Damit steht Deutschland zwar im internationalen Vergleich noch gut da, aber man findet sich in schlechter Gesellschaft all derer wieder, die sich ähnlich wie beim europäischen Stabilitätspakt Ausreden für die Überschreitung der selbstgesetzten Margen zu überlegen haben.

Das eigentliche Experiment

Das Experiment läuft aber auch deshalb nicht eben glatt, weil man eigentlich lange vor dem Abrechnungsdatum auf dem Weg zu viel ehrgeizigeren Zielen sein wollte. Die Deckelung der Kohlendioxyd-Konzentration in der Luft bei dem doppelten Wert der vorindustriellen Ära - eine der gängigen Forderungen aus der Wissenschaft - ist mit einer fünfprozentigen Reduktion, wie jetzt im Kyoto-Protokoll festgelegt, unmöglich zu erreichen. Sechzig bis achtzig Prozent müßten es nach Expertenmeinung im Laufe der nächsten Jahrzehnte schon werden.

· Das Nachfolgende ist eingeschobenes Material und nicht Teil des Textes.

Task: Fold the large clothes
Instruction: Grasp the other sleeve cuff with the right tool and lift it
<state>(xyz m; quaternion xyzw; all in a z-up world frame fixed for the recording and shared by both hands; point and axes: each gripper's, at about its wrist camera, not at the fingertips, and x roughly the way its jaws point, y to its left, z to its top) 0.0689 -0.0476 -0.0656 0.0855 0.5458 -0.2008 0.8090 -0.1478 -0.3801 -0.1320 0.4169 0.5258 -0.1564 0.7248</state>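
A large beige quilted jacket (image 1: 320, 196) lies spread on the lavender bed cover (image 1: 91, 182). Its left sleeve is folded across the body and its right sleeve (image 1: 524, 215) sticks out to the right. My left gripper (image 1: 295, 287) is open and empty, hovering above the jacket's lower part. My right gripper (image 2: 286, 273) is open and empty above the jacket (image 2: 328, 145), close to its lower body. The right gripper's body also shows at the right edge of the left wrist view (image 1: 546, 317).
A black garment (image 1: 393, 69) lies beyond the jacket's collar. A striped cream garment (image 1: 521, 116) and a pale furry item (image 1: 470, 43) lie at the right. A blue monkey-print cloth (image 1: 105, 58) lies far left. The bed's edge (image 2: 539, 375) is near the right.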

Hier beginnt dann das eigentliche Experiment. Erst dann kommt es zum Schwur. Wird die Staatengemeinschaft, wenn sie denn die Sektgläser glücklich geleert hat, bereit sein, diese großen Schritte zu gehen - unter einer nach wie vor unklaren Risikolage und unter den Vorzeichen der gebotenen Verhältnismäßigkeit? Von den widerspenstigen Vereinigten Staaten, aber auch von den wachstumsfreudigen asiatischen und südamerikanischen Schwellenländer wird viel abhängen, wird viel Entgegenkommen erwartet.

Die schlimmsten Auswüchse des Klimawandels abwenden

Im G8-Verbund verhandelt man das unter der Führung des britischen Premier Blair zur Zeit intensiv. Blairs standhafter Einsatz für die Klimawissenschaften, die die Notwendigkeit und vor allem die Möglichkeit sieht, das Weltklima kontrollieren und zumindest die schlimmsten Auswüchse des Klimawandels abwenden zu können, dürfte die Richtung der kommenden Jahre vorgeben. Es ist die einzige Haltung, die das Experiment überhaupt zum Erfolg führen kann.

Vorausgesetzt, die Prämissen stimmen und die Klimahändler müssen beim Handeln nicht plötzlich irgendwann feststellen, daß die Natur allen Zähmungsversuchen zum Trotz ihre eigenen Wege geht. Dann bleibt zu hoffen, daß man in den Klimaschutzplänen auch präventive Maßnahmen vorgesehen hat, die möglichst viele Menschen vor den Folgen des unausweichlichen Klimawandels zu schützen vermögen.